What is required: Your answer is the lines below, exactly, from the one that contains "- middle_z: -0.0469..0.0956" through the one that contains "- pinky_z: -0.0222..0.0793", both included.
Given information section start
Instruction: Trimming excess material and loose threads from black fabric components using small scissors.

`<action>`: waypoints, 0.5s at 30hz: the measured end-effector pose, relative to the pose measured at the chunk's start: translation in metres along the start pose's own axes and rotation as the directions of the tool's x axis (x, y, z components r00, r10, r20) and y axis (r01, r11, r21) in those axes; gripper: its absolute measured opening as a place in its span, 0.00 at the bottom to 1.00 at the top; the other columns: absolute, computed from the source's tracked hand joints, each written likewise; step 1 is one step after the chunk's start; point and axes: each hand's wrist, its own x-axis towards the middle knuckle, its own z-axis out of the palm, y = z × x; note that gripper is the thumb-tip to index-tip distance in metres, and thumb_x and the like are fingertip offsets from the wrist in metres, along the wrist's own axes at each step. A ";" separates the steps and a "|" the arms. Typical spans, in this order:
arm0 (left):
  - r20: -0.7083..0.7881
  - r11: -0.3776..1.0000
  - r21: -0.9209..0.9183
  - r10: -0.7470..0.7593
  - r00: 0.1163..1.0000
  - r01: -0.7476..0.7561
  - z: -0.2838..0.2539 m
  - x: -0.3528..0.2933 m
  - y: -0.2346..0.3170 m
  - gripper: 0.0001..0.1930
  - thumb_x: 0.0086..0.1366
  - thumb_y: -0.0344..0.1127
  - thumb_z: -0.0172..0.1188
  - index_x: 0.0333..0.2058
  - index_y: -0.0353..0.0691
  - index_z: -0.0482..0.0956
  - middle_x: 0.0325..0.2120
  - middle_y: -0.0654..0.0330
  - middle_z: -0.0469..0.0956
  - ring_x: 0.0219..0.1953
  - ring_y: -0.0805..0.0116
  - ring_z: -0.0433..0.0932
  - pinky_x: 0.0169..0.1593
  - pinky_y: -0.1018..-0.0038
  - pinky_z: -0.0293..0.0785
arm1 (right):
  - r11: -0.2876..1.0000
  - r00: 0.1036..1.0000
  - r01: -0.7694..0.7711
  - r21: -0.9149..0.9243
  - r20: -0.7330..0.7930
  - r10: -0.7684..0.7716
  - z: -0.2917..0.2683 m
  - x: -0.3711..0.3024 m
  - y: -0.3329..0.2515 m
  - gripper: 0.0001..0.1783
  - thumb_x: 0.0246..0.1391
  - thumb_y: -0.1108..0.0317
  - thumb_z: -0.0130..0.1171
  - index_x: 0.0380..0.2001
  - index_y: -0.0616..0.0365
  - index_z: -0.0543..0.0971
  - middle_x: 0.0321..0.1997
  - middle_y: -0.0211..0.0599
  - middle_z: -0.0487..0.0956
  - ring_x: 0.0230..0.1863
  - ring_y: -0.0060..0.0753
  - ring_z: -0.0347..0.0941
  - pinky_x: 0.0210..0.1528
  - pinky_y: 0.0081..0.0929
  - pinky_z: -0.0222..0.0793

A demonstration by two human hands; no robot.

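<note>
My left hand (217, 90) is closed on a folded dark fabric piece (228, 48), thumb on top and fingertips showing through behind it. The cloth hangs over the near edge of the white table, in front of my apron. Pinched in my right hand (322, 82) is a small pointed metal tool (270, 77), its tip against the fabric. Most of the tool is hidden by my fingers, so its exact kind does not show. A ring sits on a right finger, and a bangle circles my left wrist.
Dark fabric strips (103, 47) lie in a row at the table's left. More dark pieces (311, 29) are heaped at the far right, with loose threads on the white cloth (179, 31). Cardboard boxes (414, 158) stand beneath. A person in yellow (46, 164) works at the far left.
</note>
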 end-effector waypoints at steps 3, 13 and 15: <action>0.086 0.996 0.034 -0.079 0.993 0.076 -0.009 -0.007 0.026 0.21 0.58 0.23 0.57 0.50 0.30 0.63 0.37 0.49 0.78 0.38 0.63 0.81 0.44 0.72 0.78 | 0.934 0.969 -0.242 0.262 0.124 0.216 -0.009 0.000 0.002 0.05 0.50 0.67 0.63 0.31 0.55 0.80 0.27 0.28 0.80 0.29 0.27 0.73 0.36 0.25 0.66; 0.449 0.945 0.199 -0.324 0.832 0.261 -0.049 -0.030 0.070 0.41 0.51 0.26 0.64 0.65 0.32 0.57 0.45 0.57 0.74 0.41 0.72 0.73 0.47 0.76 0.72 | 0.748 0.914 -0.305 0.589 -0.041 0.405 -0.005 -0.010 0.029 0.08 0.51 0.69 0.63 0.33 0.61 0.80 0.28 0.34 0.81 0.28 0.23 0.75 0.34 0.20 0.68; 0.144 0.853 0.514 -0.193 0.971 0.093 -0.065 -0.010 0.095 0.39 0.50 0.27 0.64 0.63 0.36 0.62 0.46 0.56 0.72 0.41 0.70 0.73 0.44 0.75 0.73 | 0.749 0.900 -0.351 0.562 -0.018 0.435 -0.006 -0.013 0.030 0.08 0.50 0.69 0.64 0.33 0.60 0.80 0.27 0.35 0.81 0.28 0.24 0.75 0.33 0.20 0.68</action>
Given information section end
Answer space:
  - middle_z: -0.0469..0.0956
  - ring_x: 0.0219..0.1953
  - ring_y: -0.0805..0.0116
  - ring_z: -0.0433..0.0932
  - pinky_x: 0.0169..0.1593
  - pinky_y: -0.1018..-0.0038
  - pinky_z: -0.0293..0.0785
arm1 (right):
  - r11: -0.2876..1.0000
  - r00: 0.1036..1.0000
  - r01: -0.7694..0.7711
  - r21: -0.9149..0.9243
  - r20: -0.7330..0.7930
  - r10: -0.7684..0.7716
  - z: -0.2917..0.2683 m
  - x: -0.3711..0.3024 m
  - y: -0.3329..0.2515 m
  - gripper: 0.0001..0.1783
  - thumb_x: 0.0246..0.1391
  - thumb_y: -0.1108..0.0317
  - thumb_z: -0.0130..0.1171
  - index_x: 0.0380..0.2001
  - index_y: -0.0616..0.0365
  - index_z: -0.0543..0.0971
  - middle_x: 0.0321..0.1997
  - middle_y: -0.0211..0.0599
  - middle_z: -0.0487..0.0956
  - ring_x: 0.0230..0.1863
  - ring_y: -0.0060..0.0753
  - ring_z: -0.0347..0.0941
  - pinky_x: 0.0210..0.1528
  - pinky_y: 0.0081..0.0929
  - pinky_z: -0.0222..0.0793

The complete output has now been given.